- Born: November 20, 1949 New York City, New York, U.S.
- Died: February 20, 1983 (aged 33) Los Angeles, California, U.S.
- Occupation: Actor
- Years active: 1973–1982

= Ray Vitte =

American actor (1949–1983)

Raymond Vitte (November 20, 1949 – February 20, 1983) was an American actor who starred mostly in comedy and drama films in the 1970s and early 1980s. He made numerous guest appearances on television shows and was a cast member of the show Doc in 1976.

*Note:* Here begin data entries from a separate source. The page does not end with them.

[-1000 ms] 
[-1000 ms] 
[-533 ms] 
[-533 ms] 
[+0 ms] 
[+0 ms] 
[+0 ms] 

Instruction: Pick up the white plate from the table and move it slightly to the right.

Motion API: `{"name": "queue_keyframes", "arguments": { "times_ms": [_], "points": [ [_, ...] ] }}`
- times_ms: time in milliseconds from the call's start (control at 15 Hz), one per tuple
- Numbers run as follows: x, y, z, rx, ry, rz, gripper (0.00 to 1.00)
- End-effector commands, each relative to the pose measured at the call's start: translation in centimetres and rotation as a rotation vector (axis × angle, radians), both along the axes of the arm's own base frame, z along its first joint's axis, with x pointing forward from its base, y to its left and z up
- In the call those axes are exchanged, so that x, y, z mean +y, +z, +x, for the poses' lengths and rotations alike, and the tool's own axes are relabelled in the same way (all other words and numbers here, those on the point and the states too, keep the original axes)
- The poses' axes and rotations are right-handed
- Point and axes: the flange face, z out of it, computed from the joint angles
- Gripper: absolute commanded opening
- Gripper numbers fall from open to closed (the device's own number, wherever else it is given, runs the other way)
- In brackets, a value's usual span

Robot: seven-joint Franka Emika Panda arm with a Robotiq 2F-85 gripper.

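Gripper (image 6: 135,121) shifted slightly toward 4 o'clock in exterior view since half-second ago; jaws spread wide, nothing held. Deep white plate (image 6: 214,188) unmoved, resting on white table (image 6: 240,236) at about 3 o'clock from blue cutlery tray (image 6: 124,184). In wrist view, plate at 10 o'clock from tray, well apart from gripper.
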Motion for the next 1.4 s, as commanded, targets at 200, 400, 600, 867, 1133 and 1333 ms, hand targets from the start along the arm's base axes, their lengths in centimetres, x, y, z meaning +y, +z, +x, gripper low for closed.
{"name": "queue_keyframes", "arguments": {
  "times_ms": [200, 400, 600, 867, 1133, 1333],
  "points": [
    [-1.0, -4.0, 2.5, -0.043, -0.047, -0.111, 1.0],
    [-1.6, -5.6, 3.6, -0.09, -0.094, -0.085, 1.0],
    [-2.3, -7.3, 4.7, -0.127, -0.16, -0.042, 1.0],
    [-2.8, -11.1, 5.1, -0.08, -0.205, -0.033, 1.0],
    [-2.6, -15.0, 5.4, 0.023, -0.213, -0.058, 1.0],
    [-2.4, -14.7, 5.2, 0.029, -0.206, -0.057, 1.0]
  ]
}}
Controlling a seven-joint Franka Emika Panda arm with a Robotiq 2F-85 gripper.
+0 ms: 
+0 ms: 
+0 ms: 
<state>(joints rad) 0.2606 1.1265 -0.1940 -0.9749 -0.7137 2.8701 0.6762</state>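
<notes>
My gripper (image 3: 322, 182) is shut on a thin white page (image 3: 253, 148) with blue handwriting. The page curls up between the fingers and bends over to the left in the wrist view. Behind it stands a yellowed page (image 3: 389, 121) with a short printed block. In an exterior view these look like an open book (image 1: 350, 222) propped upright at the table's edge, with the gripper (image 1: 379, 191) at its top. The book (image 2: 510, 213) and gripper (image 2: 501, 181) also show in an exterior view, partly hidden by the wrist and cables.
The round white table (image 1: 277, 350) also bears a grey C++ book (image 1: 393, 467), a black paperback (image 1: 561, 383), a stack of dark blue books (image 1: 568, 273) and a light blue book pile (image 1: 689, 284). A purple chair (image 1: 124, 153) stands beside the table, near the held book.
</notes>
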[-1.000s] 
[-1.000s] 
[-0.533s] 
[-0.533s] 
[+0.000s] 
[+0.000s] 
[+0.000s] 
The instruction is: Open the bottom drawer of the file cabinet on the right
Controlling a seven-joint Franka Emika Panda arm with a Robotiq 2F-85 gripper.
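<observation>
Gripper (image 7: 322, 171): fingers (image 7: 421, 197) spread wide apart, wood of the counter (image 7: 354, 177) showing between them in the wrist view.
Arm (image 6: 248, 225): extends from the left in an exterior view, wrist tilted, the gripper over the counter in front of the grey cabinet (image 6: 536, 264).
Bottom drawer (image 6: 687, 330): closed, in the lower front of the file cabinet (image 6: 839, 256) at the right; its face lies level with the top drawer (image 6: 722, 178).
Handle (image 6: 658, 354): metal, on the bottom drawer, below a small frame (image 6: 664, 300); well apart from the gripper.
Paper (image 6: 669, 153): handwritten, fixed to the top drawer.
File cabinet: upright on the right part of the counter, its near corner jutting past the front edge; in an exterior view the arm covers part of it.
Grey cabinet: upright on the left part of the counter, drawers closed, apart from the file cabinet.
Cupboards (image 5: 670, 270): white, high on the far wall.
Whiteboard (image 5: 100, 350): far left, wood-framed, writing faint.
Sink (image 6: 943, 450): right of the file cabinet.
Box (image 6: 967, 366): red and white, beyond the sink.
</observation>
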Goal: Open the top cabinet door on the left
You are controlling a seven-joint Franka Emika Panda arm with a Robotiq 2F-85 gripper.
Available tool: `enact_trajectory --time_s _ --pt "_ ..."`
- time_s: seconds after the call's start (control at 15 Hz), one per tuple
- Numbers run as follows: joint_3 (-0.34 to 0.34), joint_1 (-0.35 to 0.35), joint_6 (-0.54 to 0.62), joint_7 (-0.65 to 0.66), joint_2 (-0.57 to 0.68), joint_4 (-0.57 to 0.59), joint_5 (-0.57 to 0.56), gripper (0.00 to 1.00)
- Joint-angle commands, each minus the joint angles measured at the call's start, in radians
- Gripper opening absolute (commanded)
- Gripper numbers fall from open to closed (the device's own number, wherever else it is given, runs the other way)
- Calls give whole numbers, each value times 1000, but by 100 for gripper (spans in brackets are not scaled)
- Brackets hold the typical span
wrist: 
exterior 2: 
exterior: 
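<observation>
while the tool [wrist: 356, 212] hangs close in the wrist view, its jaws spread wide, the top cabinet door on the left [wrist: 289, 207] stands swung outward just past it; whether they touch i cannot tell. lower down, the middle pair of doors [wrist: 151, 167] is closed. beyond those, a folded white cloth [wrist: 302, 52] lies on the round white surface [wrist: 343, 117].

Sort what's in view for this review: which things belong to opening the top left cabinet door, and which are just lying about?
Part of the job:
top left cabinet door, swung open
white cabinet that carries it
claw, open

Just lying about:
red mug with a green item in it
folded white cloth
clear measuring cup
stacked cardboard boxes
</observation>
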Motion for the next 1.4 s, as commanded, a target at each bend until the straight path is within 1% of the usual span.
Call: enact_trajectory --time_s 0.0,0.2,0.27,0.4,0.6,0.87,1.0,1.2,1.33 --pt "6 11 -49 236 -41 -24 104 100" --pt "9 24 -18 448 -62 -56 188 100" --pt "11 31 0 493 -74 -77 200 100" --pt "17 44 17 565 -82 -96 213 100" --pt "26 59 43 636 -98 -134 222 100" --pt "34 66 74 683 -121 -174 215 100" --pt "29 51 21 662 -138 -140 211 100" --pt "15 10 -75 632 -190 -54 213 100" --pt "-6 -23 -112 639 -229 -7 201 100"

Vitte, who had been fevered for days and acting strangely for hours in his Los Angeles home, died in 1983 following a scuffle with two Los Angeles Police Department officers who were transporting Vitte to a nearby hospital for a psychiatric evaluation.

==Filmography==

| Year | Title | Role | Notes |
| 1973 | Kojak | Prisoner | In episode "Requiem for a Cop" (Season 1, ep. #6) |
| 1974 | Airport 1975 | Passenger | Uncredited |
| Police Woman | Ron Daniels | In episode "Smack" (Season 1, ep. #11) |
| Sanford and Son | Lewis | In episode "Sanford and Niece" (Season 4, ep. #9) |
| Cannon | Joe | In episode "The Exchange" (Season 4, ep. #6) |
| 1974–1975 | That's My Mama | Freddie Hampton | 7 episodes |
| 1975 | America, You're On | Carlyle Green II | TV movie |
| Joe Forrester (TV series) | Ethan Gates | In episode "Stake Out" (series pilot) |
| Harry O | Richie Harris / Bama | 2 episodes |
| Police Story | Slow Pony / Con / Alvin Lewis | 3 episodes |
| Sky Heist | Deputy Rick Busby | TV movie |
| 1976 | Car Wash | Geronimo |  |
| Doc | Woody Henderson | 7 episodes |
| Father O Father (TV movie) | Uncredited role |
| 1977 | Charlie's Angels | Sharp | in episode "Terror on Ward One" (Season 1, episode #18) |
| What's Happening | Gene / Dean | 3 episodes |
| 1978 | Thank God It's Friday | Bobby Speed |  |
| Mother, Jugs & Speed | Mother | TV short |
| Up in Smoke | The Band: Bass - James |  |
| 1978–1979 | David Cassidy: Man Undercover | Officer T.J. Epps | 5 episodes |
| 1979 | A Force of One | Newton |  |
| 1979 | The Man in the Santa Claus Suit | Eddie |  |
| 1980 | 9 to 5 | Eddie |  |
| Cruising | Uncredited role |  |
| Heart Beat | Undercover Agent |  |
| 1981 | Gimme a Break! | Ken | in episode "A Good Man is Hard to Find" (Season 1, episode #2) |
| Grambling's White Tiger | Rags | TV movie |
| Quincy M.E. | Man | in episode "Vigil of Fear" (Season 6, episode #18) |
| 1982 | The Powers of Matthew Star | Dr. Baker | in episode "The Fugitive" (Season 1, episode #12) |
| The Quest | Cody Johnson | 9 episodes (final appearance) |

==Death==
In February 1983, police were called to Vitte's home in Studio City by neighbors claiming that a man had been making "religious shoutings laced with references to Muhammad" for more than 12 hours". Vitte allegedly lunged at one of the officers who subsequently struck him with a baton. Vitte attempted to run away, but was struck again by officers who also used tear gas with no effect. After Vitte ran away again, he fell down at the side of a swimming pool where officers handcuffed him and placed him into a squad car. En route to a hospital for a mental evaluation, the officers noticed Vitte had stopped breathing. He was pronounced dead at the hospital.

A group including singer Donna Summer and the president of the Beverly Hills-Hollywood chapter of the NAACP protested Vitte's death in a news conference, with Summer saying "...a man who's basically minding his own business in his own home, who happens to be creating a disturbance somehow, is now dead because his neighbors called the police".

A spokesman for the coroner's office said preliminary results of an autopsy showed "superficial injuries consistent with a struggle" but which were "not responsible for his death". According to the coroner's report, Vitte died of complications from sickle cell disease.